第30章 京宴 中編
「貴様を恋しく思い戻って来た恋仲に、お帰りの口づけもなしに言葉に困るとは、冷たい奴だ」
仕返しとばかりに、信長様は私の耳をかぷっと甘噛みする。
「っ、ぁっ、......ごめんなさい..........でも、...これからそれ以上の事をしようとしてるのに.......?」
だって、私が何言ったってするでしょ?
なのにお帰りの口づけ.....必要...........?
「はっ、違いない」
「んっ、」
私の言葉に納得した様にニヤリと弧を描いた口は、私の唇を瞬間で奪う。
(どうしよう.......涙が.......)
口づけで力が抜けてしまうと気も緩んでしまいそうで......我慢していた涙が込み上げてくる。
「身体の具合はどうだ?」
「あ、たくさん休ませて頂きましたので、もう大丈夫です。ご心配をおかけしました」
「そうか、ならば問題はないな」
「え?」
「ここで貴様を抱いても良いが、修行僧達が聞き耳を立てておるからな。やはり俺の部屋へと連れて行く。それまでに涙は止めておけ」
「.............っ、はい」
堪えきれず目頭に溜まった涙を唇で拭ってくれると、信長様は私を抱き上げ部屋を後にした。
・・・・・・・・・・
信長様の部屋へ着き褥へ降ろされると、優しくて深い口づけが降り注がれた。
「.......っん、今宵は、お酒をたくさん飲まれたのですか?」
いつもより濃いお酒の味のする口づけに、信長様が今宵沢山のお酒を召し上がられたことが分かる。

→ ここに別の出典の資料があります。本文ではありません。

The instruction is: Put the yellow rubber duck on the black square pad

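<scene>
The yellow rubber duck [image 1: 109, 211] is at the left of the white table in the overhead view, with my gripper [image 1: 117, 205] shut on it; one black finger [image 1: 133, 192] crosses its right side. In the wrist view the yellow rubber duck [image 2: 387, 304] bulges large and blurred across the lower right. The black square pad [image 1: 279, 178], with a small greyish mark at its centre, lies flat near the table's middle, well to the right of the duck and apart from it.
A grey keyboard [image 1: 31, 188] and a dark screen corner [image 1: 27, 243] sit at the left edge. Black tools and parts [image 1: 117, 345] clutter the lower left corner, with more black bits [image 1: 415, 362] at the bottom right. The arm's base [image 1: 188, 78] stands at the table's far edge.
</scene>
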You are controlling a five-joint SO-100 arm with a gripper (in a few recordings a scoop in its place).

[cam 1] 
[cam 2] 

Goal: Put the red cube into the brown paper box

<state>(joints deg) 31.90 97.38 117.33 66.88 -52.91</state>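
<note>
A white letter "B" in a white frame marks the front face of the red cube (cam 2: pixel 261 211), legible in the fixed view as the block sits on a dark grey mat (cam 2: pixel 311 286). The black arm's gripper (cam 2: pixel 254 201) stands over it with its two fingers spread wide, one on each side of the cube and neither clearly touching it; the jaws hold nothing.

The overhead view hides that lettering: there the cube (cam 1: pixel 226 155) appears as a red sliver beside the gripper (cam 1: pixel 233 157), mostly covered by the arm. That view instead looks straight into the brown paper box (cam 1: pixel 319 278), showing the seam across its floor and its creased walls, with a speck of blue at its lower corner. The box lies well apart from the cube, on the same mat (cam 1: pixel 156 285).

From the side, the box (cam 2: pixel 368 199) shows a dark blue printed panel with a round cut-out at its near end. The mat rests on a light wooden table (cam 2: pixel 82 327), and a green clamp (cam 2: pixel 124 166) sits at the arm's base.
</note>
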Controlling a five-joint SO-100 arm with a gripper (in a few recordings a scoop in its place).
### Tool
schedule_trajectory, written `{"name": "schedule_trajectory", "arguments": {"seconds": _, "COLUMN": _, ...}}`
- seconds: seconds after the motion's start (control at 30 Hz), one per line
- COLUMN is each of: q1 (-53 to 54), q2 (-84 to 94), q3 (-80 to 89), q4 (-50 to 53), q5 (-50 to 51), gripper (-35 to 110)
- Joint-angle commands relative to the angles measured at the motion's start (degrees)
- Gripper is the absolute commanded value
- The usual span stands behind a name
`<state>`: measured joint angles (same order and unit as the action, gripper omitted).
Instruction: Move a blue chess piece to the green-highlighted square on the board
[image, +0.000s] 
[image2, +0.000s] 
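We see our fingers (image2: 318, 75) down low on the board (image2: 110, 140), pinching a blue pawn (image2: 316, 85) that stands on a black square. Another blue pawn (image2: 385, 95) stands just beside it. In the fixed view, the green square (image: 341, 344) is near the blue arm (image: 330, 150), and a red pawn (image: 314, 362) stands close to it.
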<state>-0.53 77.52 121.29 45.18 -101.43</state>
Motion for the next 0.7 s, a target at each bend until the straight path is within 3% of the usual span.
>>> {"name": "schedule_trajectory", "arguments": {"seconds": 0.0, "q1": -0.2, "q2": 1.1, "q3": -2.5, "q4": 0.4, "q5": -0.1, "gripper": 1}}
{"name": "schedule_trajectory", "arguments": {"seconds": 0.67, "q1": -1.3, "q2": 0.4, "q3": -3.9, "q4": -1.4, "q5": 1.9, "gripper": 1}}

「ん?...あぁ、そうだな。勧められるがままに飲んだやもしれん。何の味もしなかったがな.....」
少し唇を浮かせて私の問いかけに答えた信長様は、再び私の口を塞ぐ。
「んっ...............ふっ、........っはぁ、の、信長様の口づけ、いつもよりお酒の味がして、このままだと私、お酒に酔ってしまいそうです」
お酒だけじゃなくて、今宵の信長様はいつも以上に艶めいていて、その色気と口づけだけで意識が飛んでしまいそうな私は、今一度信長様の口づけを手で止めた。